Fig. 1. Changes in pH value (A), nitrate (B), total sugar (C), and reducing sugar (D) content during the fermentation process of Sichuan pickle in COJ (white square with dotted line), IOJ (grey triangle with dashed line), and CCJ (black round with solid line). Values are the mean ± standard deviation (SD) from the experiments performed in triplicate, and significant difference is analyzed by t-test: (ns) p > 0.05, (*) p ≤ 0.05 and (**) p ≤ 0.01.

Fig. 1

Fig. 2. Comparison of bacterial compositions on the 32nd day's (A) CCJ and (B) COJ at phylum and genus levels. The relative abundances of phylum shown in CCJ and COJ are more than 0.1%. The relative abundances of genera shown in CCJ and COJ are more than 1.0% and 0.1%, respectively. The genera with relative abundances between 0.1% to 1.0% in CCJ were shown in Fig. S3..

Fig. 2

All brine samples from various pickle jars presented an increase in both total sugar and reducing sugar within the first 16 days while exhibited a gradual decline over the subsequent fermentation stages (Fig. 1C and D). The levels of total sugar and reducing sugar in the brine of COJ were consistently lower than those of IOJ and CCJ during the 64 day fermentation.

3.2. Microbial variations during the fermentation process

The LAB dominated the microbial communities at the beginning and maintained their quantitative superiority in all jars until the 16th day (Fig. S1A and B). The total microbial counts and LAB in all jars emerged as a peak number (nearly 8.0 log CFU mL−1) on the 8th day and declined to about 6.0 log CFU mL−1 on the 16th day. From the 32nd day, the total microbial counts in the brine of IOJ and COJ increased again, while the numbers of LAB continued to decline. The COJ group, in particular, displayed a climb in the total microbial counts to 8.73 ± 0.06 log CFU mL−1, while the number of LAB reduced to about 3.0 ± 0.2 log CFU mL−1 on the 64th day. The level of total microbes in CCJ remained consistently lower than other groups, while the total microbial and LAB counts were relatively stable after the 16th day. The number of fungi in both COJ and IOJ increased during the 64 day fermentation period (Fig. S1C). The fungal levels in COJ were always higher than they were in IOJ and CCJ. The fungal counts increased slowly in CCJ during the first 16 days and presented no apparent subsequent fluctuation.

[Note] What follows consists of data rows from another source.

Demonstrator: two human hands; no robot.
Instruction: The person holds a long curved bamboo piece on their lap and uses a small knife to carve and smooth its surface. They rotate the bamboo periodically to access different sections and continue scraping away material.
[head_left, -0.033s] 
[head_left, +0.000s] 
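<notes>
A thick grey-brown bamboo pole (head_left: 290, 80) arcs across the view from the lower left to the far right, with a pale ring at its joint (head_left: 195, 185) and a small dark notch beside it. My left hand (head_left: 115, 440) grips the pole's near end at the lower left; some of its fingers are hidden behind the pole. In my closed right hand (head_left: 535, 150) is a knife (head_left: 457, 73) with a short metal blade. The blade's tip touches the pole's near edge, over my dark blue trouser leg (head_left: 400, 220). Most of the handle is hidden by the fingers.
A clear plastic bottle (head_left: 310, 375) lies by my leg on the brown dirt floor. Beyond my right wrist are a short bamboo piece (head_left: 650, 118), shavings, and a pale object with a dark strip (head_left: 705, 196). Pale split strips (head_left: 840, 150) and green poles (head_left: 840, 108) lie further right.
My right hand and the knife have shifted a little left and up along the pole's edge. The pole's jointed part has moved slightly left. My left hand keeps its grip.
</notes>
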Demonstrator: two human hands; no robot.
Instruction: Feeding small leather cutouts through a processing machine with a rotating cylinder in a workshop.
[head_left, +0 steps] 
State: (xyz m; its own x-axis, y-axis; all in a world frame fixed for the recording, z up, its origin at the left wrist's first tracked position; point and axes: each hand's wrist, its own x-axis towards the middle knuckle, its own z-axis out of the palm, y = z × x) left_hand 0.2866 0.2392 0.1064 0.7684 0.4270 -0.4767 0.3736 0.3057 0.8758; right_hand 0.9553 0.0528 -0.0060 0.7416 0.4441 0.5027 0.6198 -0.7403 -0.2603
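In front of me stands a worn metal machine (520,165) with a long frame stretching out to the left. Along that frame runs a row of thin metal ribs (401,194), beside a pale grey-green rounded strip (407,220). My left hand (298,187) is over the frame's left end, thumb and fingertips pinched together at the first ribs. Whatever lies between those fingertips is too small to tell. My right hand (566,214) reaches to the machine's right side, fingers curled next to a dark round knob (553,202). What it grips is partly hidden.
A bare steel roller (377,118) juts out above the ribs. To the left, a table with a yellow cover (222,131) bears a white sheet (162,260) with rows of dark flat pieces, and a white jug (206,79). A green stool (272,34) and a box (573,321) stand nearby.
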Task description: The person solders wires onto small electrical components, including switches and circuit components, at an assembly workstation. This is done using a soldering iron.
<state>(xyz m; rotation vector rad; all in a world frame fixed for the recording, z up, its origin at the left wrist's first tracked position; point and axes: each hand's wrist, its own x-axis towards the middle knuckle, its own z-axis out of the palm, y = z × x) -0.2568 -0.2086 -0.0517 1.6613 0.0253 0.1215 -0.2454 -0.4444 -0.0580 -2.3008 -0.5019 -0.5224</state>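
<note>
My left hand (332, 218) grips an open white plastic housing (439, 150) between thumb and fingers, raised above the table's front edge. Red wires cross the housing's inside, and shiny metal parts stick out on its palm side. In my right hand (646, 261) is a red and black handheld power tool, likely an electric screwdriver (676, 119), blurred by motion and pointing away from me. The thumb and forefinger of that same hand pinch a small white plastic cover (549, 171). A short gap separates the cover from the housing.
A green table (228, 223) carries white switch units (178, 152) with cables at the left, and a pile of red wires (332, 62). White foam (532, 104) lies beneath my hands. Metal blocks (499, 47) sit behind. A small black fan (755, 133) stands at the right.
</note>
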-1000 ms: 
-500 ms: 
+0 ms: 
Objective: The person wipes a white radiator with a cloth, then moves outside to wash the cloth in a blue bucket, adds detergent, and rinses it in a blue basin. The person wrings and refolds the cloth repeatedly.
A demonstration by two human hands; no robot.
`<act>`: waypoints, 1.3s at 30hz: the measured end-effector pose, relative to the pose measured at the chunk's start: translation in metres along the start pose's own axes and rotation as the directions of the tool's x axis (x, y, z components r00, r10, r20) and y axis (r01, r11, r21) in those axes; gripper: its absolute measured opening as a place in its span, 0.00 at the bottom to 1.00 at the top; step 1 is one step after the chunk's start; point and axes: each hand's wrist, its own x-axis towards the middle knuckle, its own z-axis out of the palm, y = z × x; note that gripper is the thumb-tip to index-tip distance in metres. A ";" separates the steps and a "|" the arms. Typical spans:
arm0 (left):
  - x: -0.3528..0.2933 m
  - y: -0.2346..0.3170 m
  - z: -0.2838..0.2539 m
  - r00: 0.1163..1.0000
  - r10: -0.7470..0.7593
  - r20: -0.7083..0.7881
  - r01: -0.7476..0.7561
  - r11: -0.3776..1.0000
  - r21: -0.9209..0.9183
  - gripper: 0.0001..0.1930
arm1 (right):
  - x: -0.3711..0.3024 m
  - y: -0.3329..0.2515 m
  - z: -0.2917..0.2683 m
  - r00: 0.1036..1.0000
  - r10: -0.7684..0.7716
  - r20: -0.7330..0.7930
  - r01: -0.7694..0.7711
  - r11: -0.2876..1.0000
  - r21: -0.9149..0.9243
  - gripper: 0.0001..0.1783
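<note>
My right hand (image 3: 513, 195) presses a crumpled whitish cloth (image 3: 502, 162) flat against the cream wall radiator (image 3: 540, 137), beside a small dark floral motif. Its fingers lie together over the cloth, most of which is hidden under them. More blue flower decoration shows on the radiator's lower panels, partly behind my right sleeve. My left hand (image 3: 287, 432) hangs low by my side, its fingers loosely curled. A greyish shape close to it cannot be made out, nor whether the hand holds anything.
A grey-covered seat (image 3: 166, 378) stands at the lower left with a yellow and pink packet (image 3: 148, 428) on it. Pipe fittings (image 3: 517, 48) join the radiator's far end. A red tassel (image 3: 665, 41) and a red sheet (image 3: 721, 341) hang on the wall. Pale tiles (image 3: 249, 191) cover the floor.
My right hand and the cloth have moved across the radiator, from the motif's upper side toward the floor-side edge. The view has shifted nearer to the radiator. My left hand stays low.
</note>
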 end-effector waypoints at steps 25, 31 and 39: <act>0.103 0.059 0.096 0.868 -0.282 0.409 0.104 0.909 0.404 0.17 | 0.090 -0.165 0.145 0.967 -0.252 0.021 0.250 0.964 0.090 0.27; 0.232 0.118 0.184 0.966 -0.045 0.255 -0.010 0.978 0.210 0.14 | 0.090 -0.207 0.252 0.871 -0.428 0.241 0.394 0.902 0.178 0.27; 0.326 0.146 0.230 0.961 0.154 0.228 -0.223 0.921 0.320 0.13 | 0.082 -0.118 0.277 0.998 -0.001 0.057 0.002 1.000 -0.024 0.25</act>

3.3. Comparison of bacterial communities between COJ and CCJ

The bacterial communities of CCJ and COJ on the 32nd day, which was the turning point of microbial and physicochemical changes, were further investigated. A total of 236 879 resampled sequencing reads were generated from 6 Sichuan pickle samples in CCJ and COJ of day 32. Among these reads, 4251 unique and classifiable representatives were identified at a high sequence similarity level of 97%. The saturation phase of Shannon curves (Fig. S2) suggested that most bacterial phylotypes present in the pickle samples had already been captured.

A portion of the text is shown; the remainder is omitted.